▶ [Requirement]
Find the lines below that contain the string "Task". Copy each one.
- - - -
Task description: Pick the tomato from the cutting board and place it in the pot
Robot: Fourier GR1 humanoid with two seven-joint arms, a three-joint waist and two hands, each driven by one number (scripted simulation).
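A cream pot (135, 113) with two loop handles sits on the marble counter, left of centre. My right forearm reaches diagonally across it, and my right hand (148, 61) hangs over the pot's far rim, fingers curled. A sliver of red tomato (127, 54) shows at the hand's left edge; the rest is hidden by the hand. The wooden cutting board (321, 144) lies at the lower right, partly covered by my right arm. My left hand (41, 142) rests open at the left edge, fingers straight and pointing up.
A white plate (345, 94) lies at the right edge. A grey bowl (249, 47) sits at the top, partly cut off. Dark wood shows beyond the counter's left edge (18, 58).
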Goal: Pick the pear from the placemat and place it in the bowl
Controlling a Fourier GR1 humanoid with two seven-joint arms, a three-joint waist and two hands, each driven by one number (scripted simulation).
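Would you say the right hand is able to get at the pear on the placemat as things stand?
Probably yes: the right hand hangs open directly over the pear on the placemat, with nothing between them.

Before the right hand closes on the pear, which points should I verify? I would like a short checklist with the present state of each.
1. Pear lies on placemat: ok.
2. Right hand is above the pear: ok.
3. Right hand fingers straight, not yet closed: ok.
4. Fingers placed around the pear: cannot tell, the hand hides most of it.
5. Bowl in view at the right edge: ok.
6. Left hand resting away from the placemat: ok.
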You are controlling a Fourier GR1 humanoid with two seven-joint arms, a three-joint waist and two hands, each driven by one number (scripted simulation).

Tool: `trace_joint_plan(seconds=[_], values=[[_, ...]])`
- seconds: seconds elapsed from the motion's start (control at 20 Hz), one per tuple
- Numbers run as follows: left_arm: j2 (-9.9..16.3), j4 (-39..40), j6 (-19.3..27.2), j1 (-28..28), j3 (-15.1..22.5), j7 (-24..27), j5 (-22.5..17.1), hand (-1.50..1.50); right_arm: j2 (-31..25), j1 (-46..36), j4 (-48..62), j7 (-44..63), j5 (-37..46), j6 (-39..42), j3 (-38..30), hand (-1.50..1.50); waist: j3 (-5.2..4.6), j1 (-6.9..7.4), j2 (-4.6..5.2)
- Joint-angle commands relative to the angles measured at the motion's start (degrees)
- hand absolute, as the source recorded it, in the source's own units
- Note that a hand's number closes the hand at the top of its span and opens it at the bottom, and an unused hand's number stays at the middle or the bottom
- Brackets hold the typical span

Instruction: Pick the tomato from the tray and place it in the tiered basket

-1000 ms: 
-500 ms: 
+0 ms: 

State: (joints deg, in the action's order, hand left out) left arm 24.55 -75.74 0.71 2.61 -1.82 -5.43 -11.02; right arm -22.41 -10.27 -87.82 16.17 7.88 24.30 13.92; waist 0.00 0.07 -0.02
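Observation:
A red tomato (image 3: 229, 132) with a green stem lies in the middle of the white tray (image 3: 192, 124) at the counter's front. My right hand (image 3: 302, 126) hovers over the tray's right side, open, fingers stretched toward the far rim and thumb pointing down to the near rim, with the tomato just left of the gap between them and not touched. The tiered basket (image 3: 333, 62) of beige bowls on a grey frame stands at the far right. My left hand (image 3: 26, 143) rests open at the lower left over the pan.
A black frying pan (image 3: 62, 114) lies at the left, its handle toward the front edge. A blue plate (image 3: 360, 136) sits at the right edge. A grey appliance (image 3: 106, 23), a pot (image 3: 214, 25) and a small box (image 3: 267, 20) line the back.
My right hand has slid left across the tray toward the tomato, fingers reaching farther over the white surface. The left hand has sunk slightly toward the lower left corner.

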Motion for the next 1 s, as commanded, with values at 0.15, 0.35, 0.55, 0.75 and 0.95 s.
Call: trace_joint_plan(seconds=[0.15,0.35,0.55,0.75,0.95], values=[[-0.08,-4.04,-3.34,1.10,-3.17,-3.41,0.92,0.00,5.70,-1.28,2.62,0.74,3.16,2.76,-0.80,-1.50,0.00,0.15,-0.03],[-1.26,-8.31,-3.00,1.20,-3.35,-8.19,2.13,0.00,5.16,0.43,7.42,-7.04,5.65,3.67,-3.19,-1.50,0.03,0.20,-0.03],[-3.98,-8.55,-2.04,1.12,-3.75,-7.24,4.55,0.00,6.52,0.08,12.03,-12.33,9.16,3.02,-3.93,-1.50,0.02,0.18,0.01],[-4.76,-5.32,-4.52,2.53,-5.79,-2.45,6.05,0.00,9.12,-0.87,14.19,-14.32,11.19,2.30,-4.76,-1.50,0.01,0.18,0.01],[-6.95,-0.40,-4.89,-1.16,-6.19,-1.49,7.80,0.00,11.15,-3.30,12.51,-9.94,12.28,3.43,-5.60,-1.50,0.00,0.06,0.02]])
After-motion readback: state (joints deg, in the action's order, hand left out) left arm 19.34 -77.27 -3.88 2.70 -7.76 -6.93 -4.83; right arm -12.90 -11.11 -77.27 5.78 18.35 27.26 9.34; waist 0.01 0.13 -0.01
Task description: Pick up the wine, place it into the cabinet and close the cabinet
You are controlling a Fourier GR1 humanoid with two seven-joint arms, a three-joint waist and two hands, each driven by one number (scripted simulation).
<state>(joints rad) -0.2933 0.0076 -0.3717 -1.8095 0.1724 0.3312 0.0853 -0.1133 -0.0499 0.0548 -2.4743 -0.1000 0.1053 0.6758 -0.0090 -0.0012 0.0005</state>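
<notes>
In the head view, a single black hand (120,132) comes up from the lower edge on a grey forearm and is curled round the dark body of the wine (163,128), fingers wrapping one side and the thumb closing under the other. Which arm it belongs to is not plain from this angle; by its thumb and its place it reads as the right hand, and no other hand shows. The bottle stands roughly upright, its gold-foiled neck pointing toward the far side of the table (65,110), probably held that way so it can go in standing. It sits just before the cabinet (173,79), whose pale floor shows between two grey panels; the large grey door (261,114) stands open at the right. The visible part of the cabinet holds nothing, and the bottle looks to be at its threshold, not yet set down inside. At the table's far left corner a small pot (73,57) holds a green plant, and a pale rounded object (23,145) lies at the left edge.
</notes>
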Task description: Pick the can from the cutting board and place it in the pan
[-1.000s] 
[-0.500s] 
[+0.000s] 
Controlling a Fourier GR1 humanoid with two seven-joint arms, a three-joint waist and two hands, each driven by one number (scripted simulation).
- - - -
▶ [Exercise answer]
Task description: Pick the tomato from the cutting board and place it in the pot
Task description: Pick up the wine, place it into the cabinet and close the cabinet
Task description: Pick the can from the cutting board and place it in the pan

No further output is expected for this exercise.